Video

Runway Gen-4.5: how to write prompts the model actually understands

Runway · Updated:

Runway Gen-4.5 is Runway's first model with full text-to-video alongside image-to-video. The Autoregressive-to-Diffusion architecture improves physics (water, fabric, momentum), supports flexible 2–10 second duration, and adds a unique timestamp syntax for sequential beats. Negative prompts and JSON are not supported.

What's new in Gen-4.5

The main difference from Gen-4 is native T2V mode. Scenes are built straight from text, no reference required. I2V is still there and follows the same rules as in Gen-4: describe movement only.

Second, duration is flexible from 2 to 10 seconds (not just 5 or 10), with a choice of 24 or 25 fps. Third, the timestamp syntax `[00:01]`, `[00:03]` lets you direct sequential actions with second-level precision. And fourth, physics for liquids, fabric, and momentum is markedly better — water splashes, flowing fabric, and settling dust look more convincing than in Gen-4.

  • T2V + I2V in one model — pick by scenario
  • Flexible duration 2–10 seconds (24 or 25 fps)
  • Timestamp syntax: `[00:01]`, `[00:03]` for second-level beats
  • Better physics for water, fabric, and particles
  • T2V aspect: only 1280:720 and 720:1280; I2V has many options

Prompt structure for T2V

In T2V mode you describe the full scene: camera, subject, action, environment. The base formula is [Camera] shot of [subject] [action] in [environment]. [Supporting descriptions].

Lead with the shot type and camera move: «Wide tracking shot of a runner sprinting across a misty beach at sunrise.» That locks composition immediately. The environment gives the model the mood — lighting, atmosphere, textures.

Max prompt length is unofficially around 1,800 characters. Natural language beats tags or JSON. Active verbs in present tense, concrete physical detail like «water splashing», «fabric draping», «dust settling».

Prompt structure for I2V

In I2V mode the rules are the same as in Gen-4: the input image sets the visual, the prompt describes ONLY movement. No need to describe the dress, the park, or the lighting — that's already in the reference. Just say what should move and how the camera should travel.

Optimal I2V prompt length is 10–30 words. Describing the reference content wastes tokens and sometimes conflicts with the actual image. Active verbs, one main camera move, optional speed modifier — «slowly», «gradually», «suddenly».

Timestamp syntax for sequential scenes

The unique Gen-4.5 feature is timecode direction. Format: `[00:01] action`, `[00:03] next action`. This is the best way to build a mini-narrative from several actions inside a 5–10 second clip.

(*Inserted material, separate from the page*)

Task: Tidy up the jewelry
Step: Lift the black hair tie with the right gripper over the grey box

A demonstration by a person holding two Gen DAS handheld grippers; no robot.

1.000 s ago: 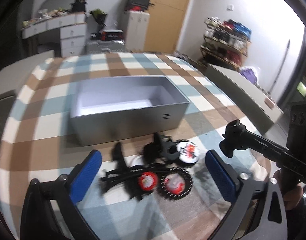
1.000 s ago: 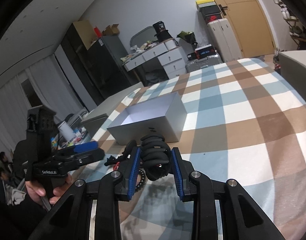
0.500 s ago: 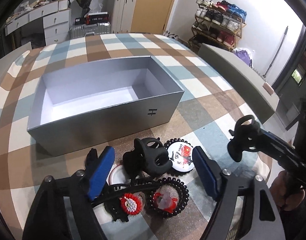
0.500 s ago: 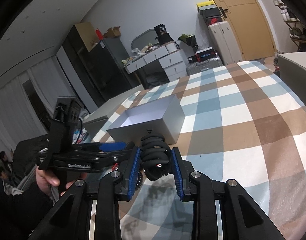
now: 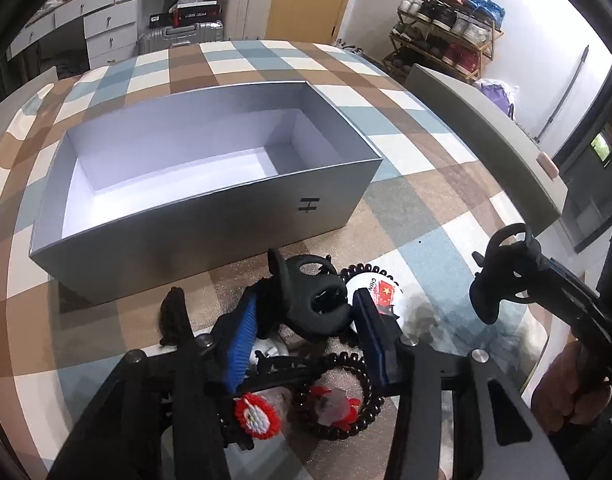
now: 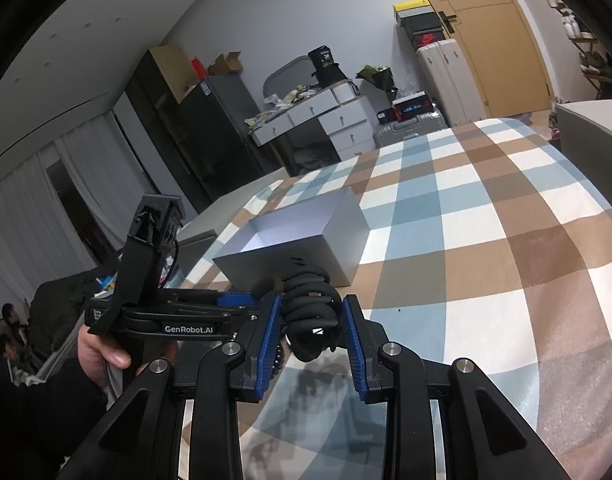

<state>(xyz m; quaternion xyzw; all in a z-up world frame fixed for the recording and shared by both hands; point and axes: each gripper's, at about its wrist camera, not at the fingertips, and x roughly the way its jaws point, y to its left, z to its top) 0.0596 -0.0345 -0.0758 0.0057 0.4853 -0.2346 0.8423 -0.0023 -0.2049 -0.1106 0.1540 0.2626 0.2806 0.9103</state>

The key rule — timecodes must be realistic. «Walking across the room in 0.5 seconds» is physically impossible, and the model will either break it or ruin the dynamics. Give beats room to breathe: 2–3 seconds for a full action, 1 second for a short gesture or cut.

Example: `[00:01] A bird takes off from a branch. [00:03] It soars over a misty valley. [00:06] Camera pulls back to reveal the full mountain range.`

Common mistakes

  1. 1. Mixing T2V and I2V logic

    In T2V you describe the whole scene; in I2V you describe only movement. If you describe «a woman in red in a park» in I2V, the model will try to match the text to the reference and sometimes drift. If you forget the environment and subject in T2V, you get «just a camera move» with no content. Know which mode you're in and write accordingly.

  2. 2. Unrealistic timecodes

    `[00:01] walks across the room [00:02] sits down [00:03] picks up the cup` is unrealistic for 3 seconds of screen time. The model will either speed motion to an unnatural pace or skip some beats. Give each action 2–3 seconds of breathing room, short gestures 1 second.

  3. 3. Negative prompts

    Gen-4.5 doesn't support negative prompts — it's a documented limitation. «No clouds» can produce clouds, «without text» can add text. Describe what you want positively: instead of «no fog» write «clear visibility», instead of «no jitter» write «smooth steadicam motion».

  4. 4. Aspect ratio mismatch in T2V

    T2V in Gen-4.5 supports only two aspect ratios: 1280:720 (landscape) and 720:1280 (portrait). Requests like «square 1:1» or «21:9 ultrawide» won't render in T2V. I2V is more flexible — many landscape/portrait/square options because aspect comes from the input image.

  5. 5. JSON and command style

    Structures like `{"camera": "dolly", "action": "walk"}` or commands like «add rain», «remove the hat», «pretend you are a director» don't work in Gen-4.5. Write in natural language, full sentences. Good: «Light rain begins to fall as the camera pulls back.» Bad: «add: rain. camera: pull back.»

Before / after examples

Example 1

Before

beautiful cinematic ocean sunset video with waves

After

Wide cinematic shot of waves rolling onto a black sand beach at sunset. Slow dolly-in toward the foam line. Warm orange and deep purple sky reflected on the wet sand. Soft, deliberate pacing, natural light, 24fps.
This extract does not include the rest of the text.